**What the task requires:**
Pull out every line with the word "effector" from the entries below.

**Material provided:**

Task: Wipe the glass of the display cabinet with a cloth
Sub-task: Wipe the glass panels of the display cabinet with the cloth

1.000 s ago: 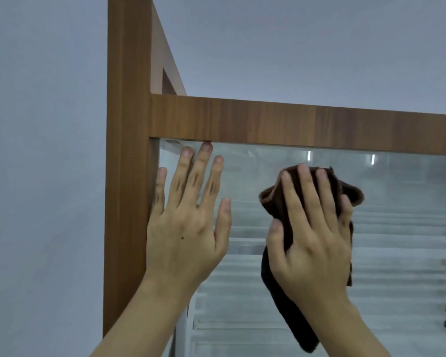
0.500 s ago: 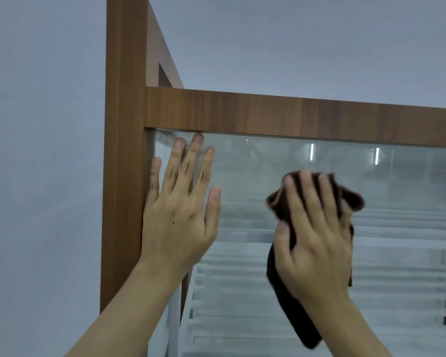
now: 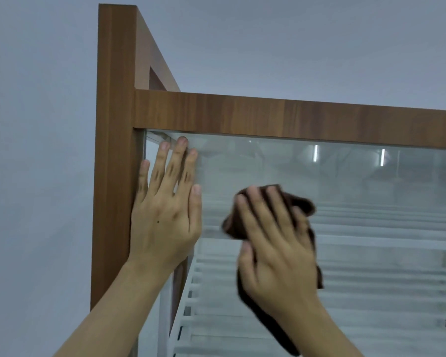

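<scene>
The glass (image 3: 319,176) sits under the wooden frame (image 3: 268,117). My cloth (image 3: 303,203) lies on it, at 3 o'clock of my left hand (image 3: 165,220). My right hand (image 3: 276,246) presses the cloth with straight fingers, and my left fingers are spread wide, bracing. This is best done with even pressure and overlapping strokes toward the 11 o'clock corner.

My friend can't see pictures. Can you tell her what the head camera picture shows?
A person's right hand presses a dark brown cloth against the display cabinet's glass. The left hand rests flat on the glass beside the wooden frame.
</scene>
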Demonstrator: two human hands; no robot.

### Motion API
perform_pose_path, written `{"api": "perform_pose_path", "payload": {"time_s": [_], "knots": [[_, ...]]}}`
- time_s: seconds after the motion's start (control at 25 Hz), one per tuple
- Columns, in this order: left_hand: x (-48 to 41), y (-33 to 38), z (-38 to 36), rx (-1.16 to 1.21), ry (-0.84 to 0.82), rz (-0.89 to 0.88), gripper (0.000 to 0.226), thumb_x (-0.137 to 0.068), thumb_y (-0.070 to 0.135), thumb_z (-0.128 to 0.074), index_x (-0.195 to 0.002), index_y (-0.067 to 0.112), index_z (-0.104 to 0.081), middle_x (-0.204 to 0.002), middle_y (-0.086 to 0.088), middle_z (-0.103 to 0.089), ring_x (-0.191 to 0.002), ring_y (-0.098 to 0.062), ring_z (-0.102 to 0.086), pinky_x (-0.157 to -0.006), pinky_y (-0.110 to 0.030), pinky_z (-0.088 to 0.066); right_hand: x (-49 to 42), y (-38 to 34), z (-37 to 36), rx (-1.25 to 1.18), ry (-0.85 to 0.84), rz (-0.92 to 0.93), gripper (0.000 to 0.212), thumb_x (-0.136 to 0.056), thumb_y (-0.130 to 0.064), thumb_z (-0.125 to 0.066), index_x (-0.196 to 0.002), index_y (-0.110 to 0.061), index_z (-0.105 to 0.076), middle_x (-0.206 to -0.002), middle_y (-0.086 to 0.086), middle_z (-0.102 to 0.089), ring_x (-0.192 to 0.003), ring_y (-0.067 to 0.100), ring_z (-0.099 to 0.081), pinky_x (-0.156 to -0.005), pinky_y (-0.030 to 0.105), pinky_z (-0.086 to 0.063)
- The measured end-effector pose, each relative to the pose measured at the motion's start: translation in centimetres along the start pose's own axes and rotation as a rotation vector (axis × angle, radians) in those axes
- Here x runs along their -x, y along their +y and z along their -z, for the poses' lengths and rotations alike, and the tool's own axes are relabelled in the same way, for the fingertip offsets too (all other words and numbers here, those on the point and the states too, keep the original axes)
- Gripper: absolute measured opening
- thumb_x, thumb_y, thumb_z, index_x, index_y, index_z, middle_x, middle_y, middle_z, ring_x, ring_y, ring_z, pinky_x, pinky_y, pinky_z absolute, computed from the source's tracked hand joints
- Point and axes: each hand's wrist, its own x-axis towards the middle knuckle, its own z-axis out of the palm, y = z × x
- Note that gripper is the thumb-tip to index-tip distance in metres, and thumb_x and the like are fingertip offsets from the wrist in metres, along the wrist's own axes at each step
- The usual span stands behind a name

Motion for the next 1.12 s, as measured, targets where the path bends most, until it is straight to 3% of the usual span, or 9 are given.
{"api": "perform_pose_path", "payload": {"time_s": [0.2,0.36,0.52,0.64,0.76,0.84,0.96,1.04,1.12], "knots": [[0.1,0.6,0.0,-0.029,-0.021,0.017,0.057,-0.104,0.031,-0.031,-0.157,0.011,-0.031,-0.167,-0.011,-0.020,-0.157,-0.027,-0.011,-0.127,-0.052,-0.010,-4.9,1.2,0.4,0.022,0.132,-0.275,0.064,-0.096,-0.029,-0.038,-0.157,-0.013,-0.036,-0.166,0.004,-0.031,-0.157,0.024,-0.020,-0.125,0.054,-0.018],[0.6,1.0,0.0,-0.038,-0.058,0.023,0.062,-0.101,0.036,-0.035,-0.159,0.015,-0.028,-0.168,-0.010,-0.016,-0.157,-0.029,-0.008,-0.125,-0.057,-0.012,-4.6,-3.1,-0.8,-0.094,0.039,-0.040,0.063,-0.095,-0.027,-0.042,-0.157,-0.019,-0.038,-0.167,0.000,-0.030,-0.158,0.021,-0.017,-0.125,0.053,-0.019],[1.1,1.6,-0.2,-0.057,-0.048,0.053,0.064,-0.103,0.041,-0.034,-0.160,0.014,-0.023,-0.169,-0.010,-0.012,-0.157,-0.030,-0.005,-0.126,-0.057,-0.010,-0.2,1.7,0.4,-0.021,-0.008,0.049,0.065,-0.093,-0.029,-0.043,-0.157,-0.021,-0.037,-0.167,0.000,-0.028,-0.157,0.021,-0.019,-0.124,0.053,-0.023],[1.1,2.6,-0.7,-0.046,-0.047,0.095,0.067,-0.102,0.045,-0.034,-0.161,0.015,-0.021,-0.170,-0.009,-0.009,-0.157,-0.029,-0.002,-0.126,-0.056,-0.006,-0.4,7.8,2.0,0.051,0.074,-0.161,0.064,-0.095,-0.029,-0.040,-0.157,-0.018,-0.037,-0.166,0.003,-0.030,-0.156,0.025,-0.021,-0.123,0.056,-0.024],[1.1,3.5,-0.9,-0.050,-0.062,0.107,0.066,-0.103,0.045,-0.031,-0.161,0.017,-0.020,-0.170,-0.008,-0.007,-0.158,-0.028,-0.001,-0.125,-0.059,-0.004,-3.2,7.2,1.8,0.052,0.152,-0.356,0.065,-0.095,-0.029,-0.038,-0.159,-0.014,-0.034,-0.167,0.007,-0.028,-0.157,0.028,-0.020,-0.124,0.058,-0.018],[1.1,4.3,-1.0,-0.052,-0.072,0.078,0.063,-0.104,0.043,-0.028,-0.161,0.017,-0.019,-0.170,-0.008,-0.008,-0.158,-0.027,-0.001,-0.126,-0.057,-0.005,-4.4,4.2,1.1,0.025,0.125,-0.313,0.066,-0.096,-0.031,-0.037,-0.159,-0.014,-0.031,-0.168,0.005,-0.025,-0.158,0.025,-0.017,-0.126,0.055,-0.015],[1.1,5.1,-1.2,-0.040,-0.063,0.079,0.061,-0.104,0.038,-0.027,-0.161,0.016,-0.019,-0.170,-0.008,-0.007,-0.158,-0.025,0.000,-0.126,-0.054,-0.004,-2.8,1.3,0.6,-0.040,0.002,-0.083,0.066,-0.097,-0.031,-0.038,-0.161,-0.018,-0.027,-0.170,0.000,-0.020,-0.159,0.021,-0.010,-0.127,0.052,-0.013],[1.2,5.3,-1.3,-0.044,-0.063,0.088,0.062,-0.104,0.037,-0.028,-0.161,0.015,-0.019,-0.170,-0.008,-0.007,-0.158,-0.026,0.000,-0.126,-0.054,-0.003,-0.3,2.7,1.0,-0.047,-0.052,0.042,0.067,-0.094,-0.031,-0.043,-0.160,-0.021,-0.030,-0.169,-0.001,-0.022,-0.158,0.021,-0.012,-0.126,0.052,-0.017],[1.2,5.7,-1.4,-0.052,-0.065,0.071,0.062,-0.104,0.038,-0.029,-0.161,0.014,-0.020,-0.170,-0.008,-0.008,-0.158,-0.027,0.000,-0.126,-0.054,-0.002,1.4,6.3,2.0,-0.001,-0.036,0.029,0.068,-0.092,-0.031,-0.045,-0.158,-0.022,-0.035,-0.168,-0.002,-0.026,-0.157,0.021,-0.019,-0.123,0.054,-0.023]]}}
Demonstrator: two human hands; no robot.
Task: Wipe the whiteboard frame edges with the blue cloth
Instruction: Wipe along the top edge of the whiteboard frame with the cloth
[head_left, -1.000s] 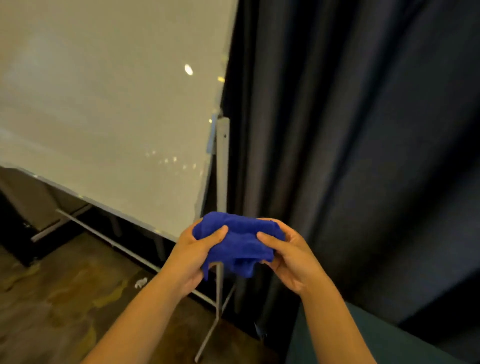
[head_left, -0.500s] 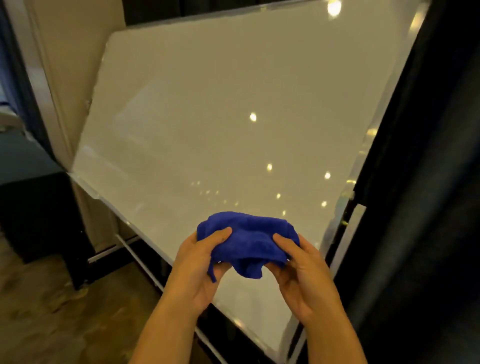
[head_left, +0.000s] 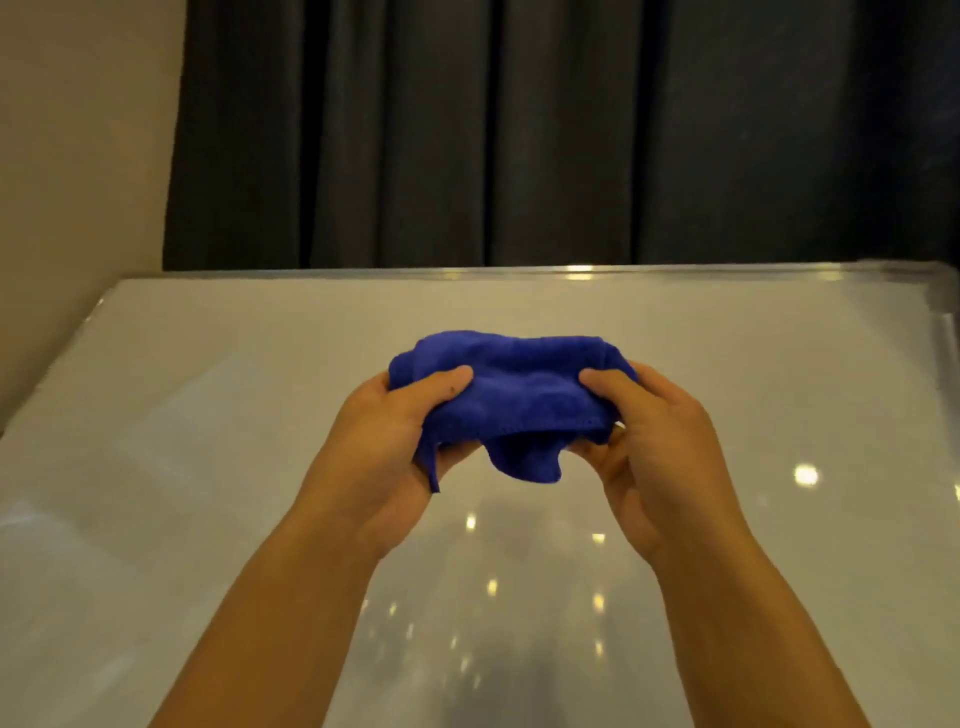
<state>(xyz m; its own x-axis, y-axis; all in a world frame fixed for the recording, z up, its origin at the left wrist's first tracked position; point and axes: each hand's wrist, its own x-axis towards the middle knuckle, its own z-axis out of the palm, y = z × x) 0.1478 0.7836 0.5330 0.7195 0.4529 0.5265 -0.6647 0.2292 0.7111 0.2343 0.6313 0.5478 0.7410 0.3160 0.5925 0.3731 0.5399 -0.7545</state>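
Note:
A bunched blue cloth (head_left: 519, 389) is held up in front of me, in the air before the whiteboard. My left hand (head_left: 384, 452) grips its left end and my right hand (head_left: 654, 447) grips its right end, thumbs on top. A loose fold hangs down between the hands. The whiteboard (head_left: 208, 467) fills the lower view, glossy with light reflections. Its silver frame top edge (head_left: 519, 273) runs across behind the cloth, and the right frame edge (head_left: 948, 332) shows at the far right. The cloth touches no part of the frame.
Dark pleated curtains (head_left: 519, 130) hang behind the board. A beige wall (head_left: 78, 130) stands at the upper left. The board's left edge (head_left: 57, 358) slants down towards the lower left.
My view has swung from the board's right side and stand to face the board square on, with the top edge now in sight. Both hands kept hold of the cloth and spread it a little wider.

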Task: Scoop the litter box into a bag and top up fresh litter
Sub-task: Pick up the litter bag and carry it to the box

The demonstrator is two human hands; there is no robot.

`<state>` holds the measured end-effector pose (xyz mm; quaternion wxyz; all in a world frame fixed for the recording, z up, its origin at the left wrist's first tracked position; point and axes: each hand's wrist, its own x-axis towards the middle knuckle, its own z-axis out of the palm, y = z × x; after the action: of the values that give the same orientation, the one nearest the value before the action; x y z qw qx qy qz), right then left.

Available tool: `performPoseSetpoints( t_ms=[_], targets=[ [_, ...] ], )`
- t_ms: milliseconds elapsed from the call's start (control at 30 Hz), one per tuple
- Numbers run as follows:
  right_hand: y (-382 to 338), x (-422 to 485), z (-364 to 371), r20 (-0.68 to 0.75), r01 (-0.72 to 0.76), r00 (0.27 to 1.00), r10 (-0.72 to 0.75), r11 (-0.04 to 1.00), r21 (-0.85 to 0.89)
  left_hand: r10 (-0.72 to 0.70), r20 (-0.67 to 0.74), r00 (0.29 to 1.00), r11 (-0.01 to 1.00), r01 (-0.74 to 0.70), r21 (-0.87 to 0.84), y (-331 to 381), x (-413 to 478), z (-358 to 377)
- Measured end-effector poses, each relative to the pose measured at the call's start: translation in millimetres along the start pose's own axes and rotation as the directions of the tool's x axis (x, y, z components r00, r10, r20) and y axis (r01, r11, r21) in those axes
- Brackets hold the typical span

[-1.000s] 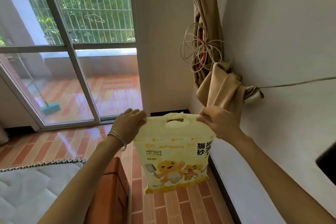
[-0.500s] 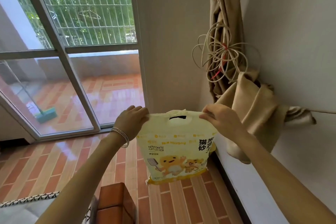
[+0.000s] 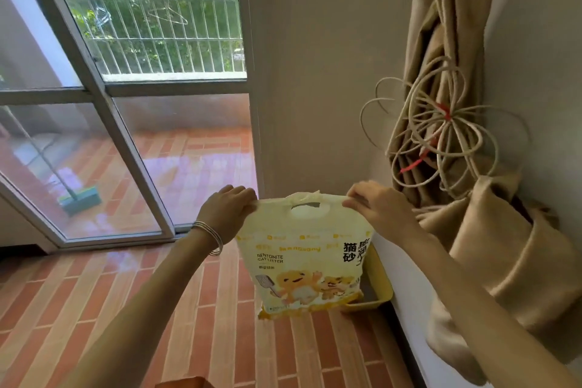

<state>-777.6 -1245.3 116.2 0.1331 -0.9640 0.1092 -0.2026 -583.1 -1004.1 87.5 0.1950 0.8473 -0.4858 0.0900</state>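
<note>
A pale yellow bag of bentonite cat litter (image 3: 304, 257) hangs upright in the air in front of me, its cartoon print facing me. My left hand (image 3: 227, 210) pinches the bag's top left corner. My right hand (image 3: 376, 206) pinches the top right corner. The cut-out handle sits between the two hands. Behind and below the bag, a yellow litter box (image 3: 379, 274) stands on the floor against the right wall; only its right rim and front corner show, and its inside is hidden.
A sliding glass door (image 3: 126, 135) to a balcony fills the left. A tan curtain (image 3: 491, 230) tied with coiled cord (image 3: 441, 138) hangs on the right wall. The floor is orange brick tile (image 3: 157, 309). An orange box corner (image 3: 185, 383) shows at the bottom edge.
My view has moved forward and up toward the corner. The litter box has come into sight behind the bag. Both hands keep their hold on the bag's top corners.
</note>
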Motion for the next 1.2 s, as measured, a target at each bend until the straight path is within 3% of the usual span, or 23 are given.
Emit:
performPoseSetpoints(
  t_ms=[467, 833, 1200],
  targets=[
    [30.8, 128.2, 56.1, 0.04, -0.011, 0.999, 0.011, 1.0, -0.006, -0.032, 0.011, 0.999, 0.999, 0.032, -0.015, -91.9, 99.6, 32.6],
    [11.7, 222.3, 97.0, -0.032, -0.169, 0.985, 0.168, 0.986, -0.019, 0.13, 0.032, 0.991, 0.988, -0.126, -0.085, -195.6, 202.8, 32.7],
    [9.6, 301.8, 123.0, -0.126, -0.25, 0.955, 0.268, 0.958, 0.139, 0.223, -0.02, 0.975, 0.964, -0.224, -0.143, -263.4, 293.6, 42.9]
  ],
)
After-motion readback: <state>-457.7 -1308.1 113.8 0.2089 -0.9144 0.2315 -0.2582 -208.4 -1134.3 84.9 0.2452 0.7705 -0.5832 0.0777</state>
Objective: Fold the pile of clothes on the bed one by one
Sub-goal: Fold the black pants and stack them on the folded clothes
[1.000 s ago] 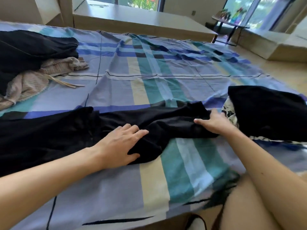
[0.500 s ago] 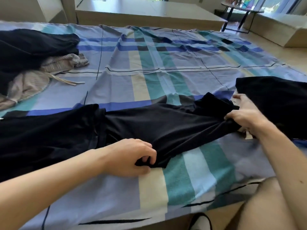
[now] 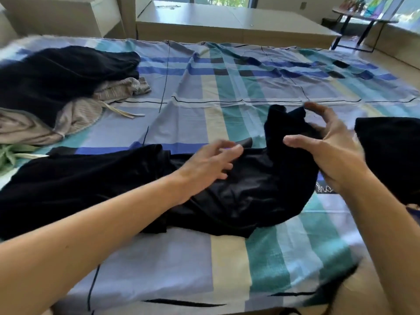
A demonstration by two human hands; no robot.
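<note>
- Black garment (image 3: 238,196): lies crumpled across the near half of the bed (image 3: 186,114), running from the left edge of view to the right-hand side. Its right end is raised off the sheet in a peak.
- Left hand (image 3: 209,167): fingers straight and spread wide, holding nothing. It is positioned over the middle of the black garment. Motion blur hides whether the fingertips touch the cloth.
- Right hand (image 3: 329,153): palm turned inward, fingers loosely curved, thumb extended toward the left hand. The raised end of the black garment sits between thumb and fingers. Whether the hand grips the cloth cannot be determined.
- Pile of clothes (image 3: 56,76): located at the far left of the bed, well apart from both hands. A dark item lies on top, and a beige garment (image 3: 79,117) with a loose drawstring lies under and beside it.
- Folded black item (image 3: 391,151): rests at the right edge of the bed, just beside the right hand.
</note>
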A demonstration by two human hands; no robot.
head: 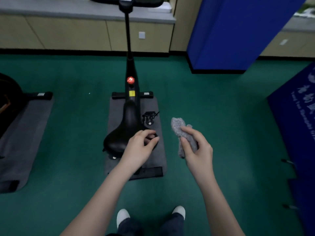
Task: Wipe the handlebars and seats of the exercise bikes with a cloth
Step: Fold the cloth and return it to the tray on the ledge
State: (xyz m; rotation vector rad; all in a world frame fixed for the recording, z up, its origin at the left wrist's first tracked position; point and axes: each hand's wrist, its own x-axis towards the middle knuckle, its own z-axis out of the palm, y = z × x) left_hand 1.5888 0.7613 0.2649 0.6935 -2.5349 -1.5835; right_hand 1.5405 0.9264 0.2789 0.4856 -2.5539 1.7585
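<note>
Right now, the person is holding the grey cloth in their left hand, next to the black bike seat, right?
Not quite. The grey cloth is in the right hand, not the left, and it is next to the black bike seat. The head view shows it: the left hand has no cloth in it and is over the seat's back edge.

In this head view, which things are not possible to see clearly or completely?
Head view:
Handlebars: cut off by the top edge.
Seat: rear right corner hidden by the left hand; contact unclear.
Second bike: cut by the left edge.
Banner lettering: blurred.
Cloth: middle hidden by the right hand.
</note>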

**The completed task:**
- The measured end-effector pose, each relative to the pose measured at the motion's start: translation in centimetres along the start pose's own axes and rotation as a rotation vector (axis × angle, radians) in those axes
`<state>` holds the measured end-effector pose (xyz mm; quaternion wxyz; all in a world frame fixed for the recording, z up, its origin at the left wrist's first tracked position; point and axes: each hand's wrist, its own x-axis towards the middle knuckle, its own z-axis out of the palm, y = z × x; after the action: of the values that give the same orientation, the one nearest the value before the action; x y z qw qx qy qz), right then left.
- Measured end-effector poses, each relative to the pose measured at the call's start: translation in millimetres along the start pose's own axes and rotation as the directions of the tool's x axis (x, y, z components r00, r10, r20) and y axis (r01, r11, r21) in those axes

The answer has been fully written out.